What you will do.
Look below for the line with "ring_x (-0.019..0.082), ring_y", then repeat it and all lines after it, exactly, minus any pictures.

Raw data.

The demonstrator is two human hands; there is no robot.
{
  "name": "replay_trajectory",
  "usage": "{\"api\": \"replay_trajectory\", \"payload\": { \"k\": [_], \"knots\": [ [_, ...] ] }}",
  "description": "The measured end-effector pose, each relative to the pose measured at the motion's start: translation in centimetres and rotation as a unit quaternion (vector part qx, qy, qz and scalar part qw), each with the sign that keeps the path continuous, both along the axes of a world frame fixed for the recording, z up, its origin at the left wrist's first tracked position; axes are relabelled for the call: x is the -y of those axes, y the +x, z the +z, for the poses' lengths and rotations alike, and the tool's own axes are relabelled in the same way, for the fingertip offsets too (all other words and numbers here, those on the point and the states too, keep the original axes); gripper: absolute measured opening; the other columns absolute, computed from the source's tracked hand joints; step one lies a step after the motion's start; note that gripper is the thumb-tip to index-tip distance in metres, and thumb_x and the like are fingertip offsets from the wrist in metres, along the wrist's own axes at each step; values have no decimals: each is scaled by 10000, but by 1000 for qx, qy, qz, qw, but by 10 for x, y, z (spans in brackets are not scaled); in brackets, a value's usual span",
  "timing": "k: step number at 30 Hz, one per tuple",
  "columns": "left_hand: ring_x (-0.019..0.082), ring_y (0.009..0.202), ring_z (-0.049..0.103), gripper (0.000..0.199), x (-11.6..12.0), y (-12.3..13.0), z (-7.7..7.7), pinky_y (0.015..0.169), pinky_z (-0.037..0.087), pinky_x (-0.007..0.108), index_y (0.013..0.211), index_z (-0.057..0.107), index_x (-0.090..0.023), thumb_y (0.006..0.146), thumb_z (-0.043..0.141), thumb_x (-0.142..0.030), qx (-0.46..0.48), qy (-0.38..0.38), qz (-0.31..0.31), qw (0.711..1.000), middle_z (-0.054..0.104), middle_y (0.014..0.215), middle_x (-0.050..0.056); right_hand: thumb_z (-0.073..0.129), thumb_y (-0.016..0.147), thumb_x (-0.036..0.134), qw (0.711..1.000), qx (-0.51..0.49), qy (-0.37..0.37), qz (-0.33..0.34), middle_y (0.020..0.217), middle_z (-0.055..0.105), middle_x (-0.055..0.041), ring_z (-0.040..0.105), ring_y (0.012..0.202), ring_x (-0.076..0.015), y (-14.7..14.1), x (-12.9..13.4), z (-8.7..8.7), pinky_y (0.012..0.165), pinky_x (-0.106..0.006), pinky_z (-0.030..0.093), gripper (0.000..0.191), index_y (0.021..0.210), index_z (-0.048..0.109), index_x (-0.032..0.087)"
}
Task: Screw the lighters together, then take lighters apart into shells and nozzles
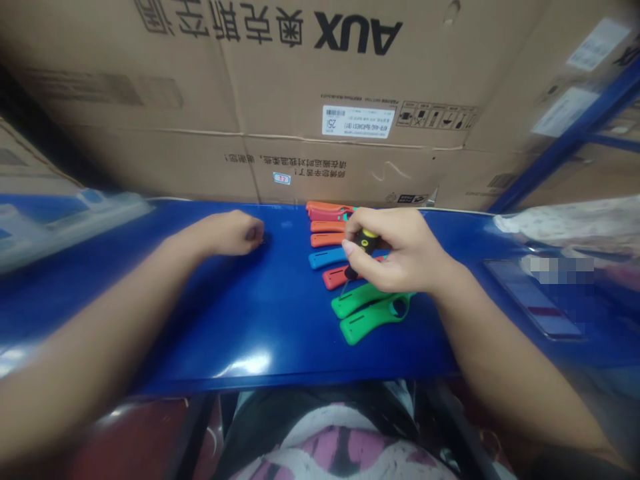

Answer to this exercise.
  "columns": "left_hand: ring_x (-0.019..0.082), ring_y (0.009..0.202), ring_z (-0.049..0.103), gripper (0.000..0.199), x (-11.6..12.0), y (-12.3..13.0), z (-7.7..7.7), pinky_y (0.015..0.169), pinky_z (-0.037..0.087), pinky_x (-0.007..0.108), index_y (0.013..0.211), index_z (-0.057..0.107), index_x (-0.090..0.023), thumb_y (0.006..0.146), thumb_z (-0.043..0.141), thumb_x (-0.142..0.030), qx (-0.46..0.48), qy (-0.38..0.38), qz (-0.31..0.31), qw (0.711..1.000), middle_z (-0.054..0.104), middle_y (0.014..0.215), middle_x (-0.050..0.056); right_hand: thumb_z (-0.073..0.129), thumb_y (-0.016..0.147), thumb_x (-0.036..0.134), qw (0.711..1.000), qx (-0.51..0.49), qy (-0.37..0.37), qz (-0.33..0.34), middle_y (0.020..0.217), middle_z (-0.055..0.105), middle_x (-0.055..0.041), ring_z (-0.040..0.105), ring_y (0.012..0.202), ring_x (-0.076..0.015), y (-14.7..14.1), x (-12.9..13.4), z (-8.7..8.7), pinky_y (0.012..0.165), pinky_x (-0.106..0.006), pinky_z (-0.030..0.093), gripper (0.000..0.191), index_y (0.021..0.210), index_z (-0.048..0.109), index_x (-0.032..0.087)"
}
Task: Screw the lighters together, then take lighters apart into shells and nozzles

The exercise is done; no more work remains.